• **How to complete this task**: Please copy the entries below word for word, leaving out any image.

%%

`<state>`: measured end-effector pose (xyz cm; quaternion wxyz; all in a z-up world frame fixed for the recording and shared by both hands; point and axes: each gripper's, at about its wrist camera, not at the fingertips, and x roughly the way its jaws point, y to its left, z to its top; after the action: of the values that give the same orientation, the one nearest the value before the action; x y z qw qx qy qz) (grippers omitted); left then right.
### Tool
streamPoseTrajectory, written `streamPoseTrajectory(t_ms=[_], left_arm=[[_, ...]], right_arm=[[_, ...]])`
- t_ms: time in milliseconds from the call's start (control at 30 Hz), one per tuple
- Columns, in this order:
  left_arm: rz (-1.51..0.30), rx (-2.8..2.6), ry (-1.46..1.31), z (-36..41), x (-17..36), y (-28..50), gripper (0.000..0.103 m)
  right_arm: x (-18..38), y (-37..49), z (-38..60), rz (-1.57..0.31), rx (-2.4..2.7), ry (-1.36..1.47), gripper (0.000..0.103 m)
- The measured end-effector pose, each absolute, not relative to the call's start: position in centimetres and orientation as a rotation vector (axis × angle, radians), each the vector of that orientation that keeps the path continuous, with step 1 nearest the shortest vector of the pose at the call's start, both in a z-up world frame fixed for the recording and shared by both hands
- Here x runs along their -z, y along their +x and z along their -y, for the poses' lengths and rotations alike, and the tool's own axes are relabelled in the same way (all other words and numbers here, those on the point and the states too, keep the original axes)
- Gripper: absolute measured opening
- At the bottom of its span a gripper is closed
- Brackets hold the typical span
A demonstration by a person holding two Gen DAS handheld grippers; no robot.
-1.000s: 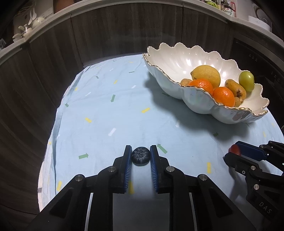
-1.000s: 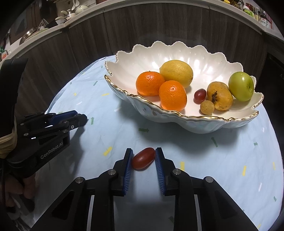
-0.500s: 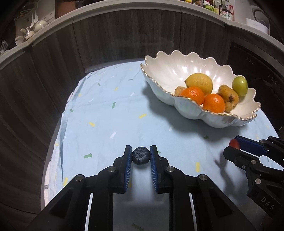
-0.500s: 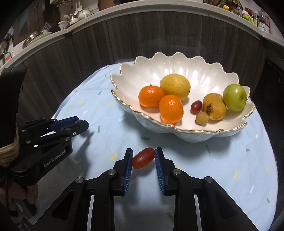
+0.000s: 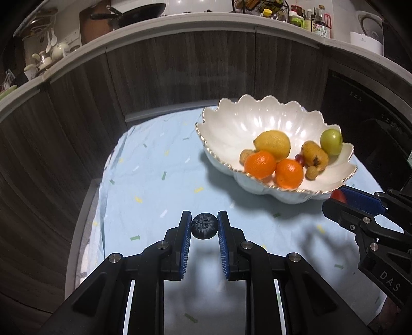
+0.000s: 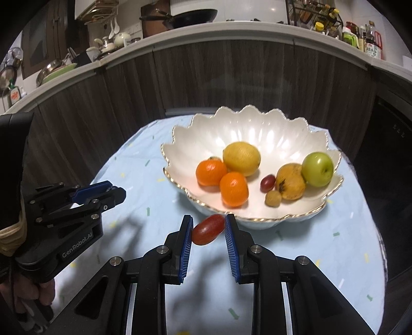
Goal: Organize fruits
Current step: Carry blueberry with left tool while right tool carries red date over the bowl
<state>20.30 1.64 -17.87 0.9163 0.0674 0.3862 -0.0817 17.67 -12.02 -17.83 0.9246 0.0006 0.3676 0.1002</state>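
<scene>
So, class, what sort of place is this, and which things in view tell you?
Most likely a home kitchen: a frying pan and sauce bottles sit on a counter above wood-grain cabinets, and a fruit bowl stands on a table.

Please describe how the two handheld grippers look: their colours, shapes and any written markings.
Both are matte black plastic with angular linkage arms and silver screws. The left gripper and right gripper each carry two flat blue ribbed pads. Seen side-on, the left body reads "GenRobot.AI"; the right shows "DAS". No cables show.

cloth [image 5: 159,180] left of bowl [image 6: 257,128] is bare, free to pass. bowl's back half open; fruit crowds its near side. cabinet wall [image 6: 231,77] blocks behind.
</scene>
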Motion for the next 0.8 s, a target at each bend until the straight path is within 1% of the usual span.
streamPoseTrajectory(t_ms=[433, 800], left_arm=[[-0.742, 0.196, 0.151, 1.1, 14.7, 20.1, 0.021], [-0.722, 0.218, 0.154, 3.1, 13.6, 20.8, 0.021]], right_arm=[[15.0, 17.7, 15.3, -0.688, -0.148, 0.019, 0.027], [13.5, 18.5, 17.5, -0.65, -0.107, 0.032, 0.027]])
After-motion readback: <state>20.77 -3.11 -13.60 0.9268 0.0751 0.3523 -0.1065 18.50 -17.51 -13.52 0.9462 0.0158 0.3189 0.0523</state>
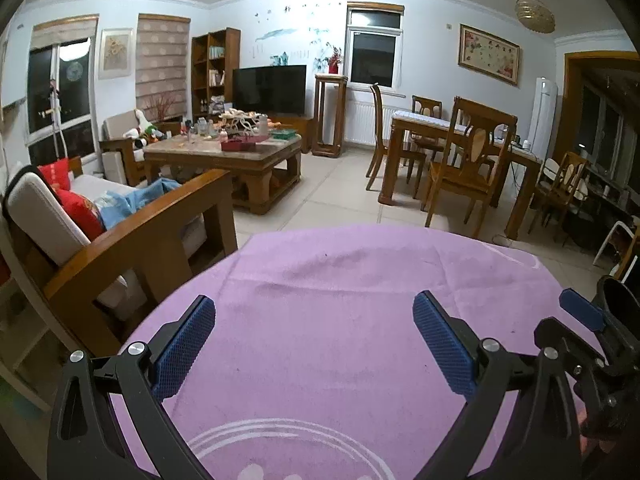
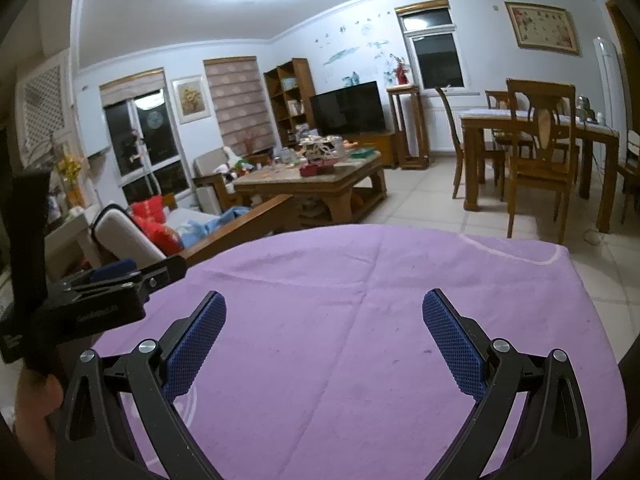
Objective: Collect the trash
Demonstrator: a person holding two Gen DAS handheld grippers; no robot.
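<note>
My left gripper (image 1: 314, 312) is open and empty, its blue pads held wide apart over a purple cloth (image 1: 340, 320) on a table. My right gripper (image 2: 324, 308) is also open and empty over the same purple cloth (image 2: 380, 320). The right gripper shows at the right edge of the left wrist view (image 1: 580, 312); the left gripper shows at the left edge of the right wrist view (image 2: 116, 276). I see no trash on the cloth. A cluttered wooden coffee table (image 1: 224, 152) stands across the room, also seen in the right wrist view (image 2: 320, 176).
A wooden-armed sofa (image 1: 132, 232) with red cushions and blue cloth stands left. A dining table (image 1: 460, 144) with chairs (image 1: 464, 168) stands right. A TV (image 1: 270, 88), bookshelf (image 1: 214, 72) and tiled floor (image 1: 340, 192) lie beyond.
</note>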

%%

• **Result**:
`<state>`: measured end-effector pose (xyz cm; quaternion wxyz; all in a z-up world frame fixed for the recording and shared by both hands; point and axes: each gripper's, at about its wrist camera, not at the fingertips, and x roughly the way its jaws point, y to its left, z to its top; after the action: of the values that give the same orientation, the one nearest the value before the action; x y z qw qx qy qz) (grippers omitted); left then right.
### Tool
streamPoseTrajectory, written `streamPoseTrajectory(t_ms=[_], left_arm=[[_, ...]], right_arm=[[_, ...]])`
- t_ms: time in milliseconds from the call's start (control at 30 Hz), one per tuple
- Columns, in this order:
  left_arm: rz (-1.51..0.30), rx (-2.8..2.6), ry (-1.46..1.31), z (-36..41), x (-17..36), y (-28..50), gripper (0.000..0.103 m)
  right_arm: x (-18..38), y (-37..49), z (-38..60), rz (-1.57..0.31), rx (-2.4..2.7), ry (-1.36..1.47), gripper (0.000..0.103 m)
- The measured end-effector pose, each absolute, not relative to the call's start: position in centimetres and orientation as a rotation vector (axis × angle, radians), each the vector of that orientation that keeps the path continuous, with step 1 nearest the shortest vector of the pose at the call's start, both in a z-up world frame fixed for the recording and shared by both hands
- Here x runs along their -z, y along their +x and z along their -y, for the poses' lengths and rotations alike, and the tool's own axes are relabelled in the same way (all other words and numbers here, those on the point and the states too, keep the original axes)
- Gripper: absolute measured opening
- At the bottom of its span a gripper is closed
- Brackets hold the typical span
A demonstration by a person holding two Gen DAS handheld grippers; no robot.
-1.000s: 
-1.000s: 
-0.500s: 
-0.500s: 
+0.000s: 
+0.000s: 
Goal: Organize fruits
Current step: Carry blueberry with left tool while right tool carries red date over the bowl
<state>20.30 1.64 -17.87 0.9163 0.0674 0.3862 -0.0817 17.67 -12.02 -17.83 0.9246 0.0006 0.3676 0.1002</state>
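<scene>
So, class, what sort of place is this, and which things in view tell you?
Most likely a home kitchen: a frying pan and sauce bottles sit on a counter above wood-grain cabinets, and a fruit bowl stands on a table.

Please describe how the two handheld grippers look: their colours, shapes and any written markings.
Both are matte black plastic with angular linkage arms and silver screws. The left gripper and right gripper each carry two flat blue ribbed pads. Seen side-on, the left body reads "GenRobot.AI"; the right shows "DAS". No cables show.

cloth [image 5: 159,180] left of bowl [image 6: 257,128] is bare, free to pass. bowl's back half open; fruit crowds its near side. cabinet wall [image 6: 231,77] blocks behind.
</scene>
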Motion for the next 0.8 s, a target at each bend until the straight path is within 1% of the usual span.
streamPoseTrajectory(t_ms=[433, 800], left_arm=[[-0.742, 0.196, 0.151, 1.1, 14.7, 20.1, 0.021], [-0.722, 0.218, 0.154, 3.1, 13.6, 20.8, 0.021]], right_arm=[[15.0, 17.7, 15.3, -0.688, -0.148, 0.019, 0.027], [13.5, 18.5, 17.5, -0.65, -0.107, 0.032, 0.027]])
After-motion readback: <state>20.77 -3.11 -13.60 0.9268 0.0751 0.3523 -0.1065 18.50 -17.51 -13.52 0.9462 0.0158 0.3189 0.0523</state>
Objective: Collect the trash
Demonstrator: a person holding two Gen DAS handheld grippers; no robot.
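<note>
My left gripper (image 1: 314, 312) is open and empty, its blue pads held wide apart over a purple cloth (image 1: 340, 320) on a table. My right gripper (image 2: 324, 308) is also open and empty over the same purple cloth (image 2: 380, 320). The right gripper shows at the right edge of the left wrist view (image 1: 580, 312); the left gripper shows at the left edge of the right wrist view (image 2: 116, 276). I see no trash on the cloth. A cluttered wooden coffee table (image 1: 224, 152) stands across the room, also seen in the right wrist view (image 2: 320, 176).
A wooden-armed sofa (image 1: 132, 232) with red cushions and blue cloth stands left. A dining table (image 1: 460, 144) with chairs (image 1: 464, 168) stands right. A TV (image 1: 270, 88), bookshelf (image 1: 214, 72) and tiled floor (image 1: 340, 192) lie beyond.
</note>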

Nothing else is needed to finish the exercise.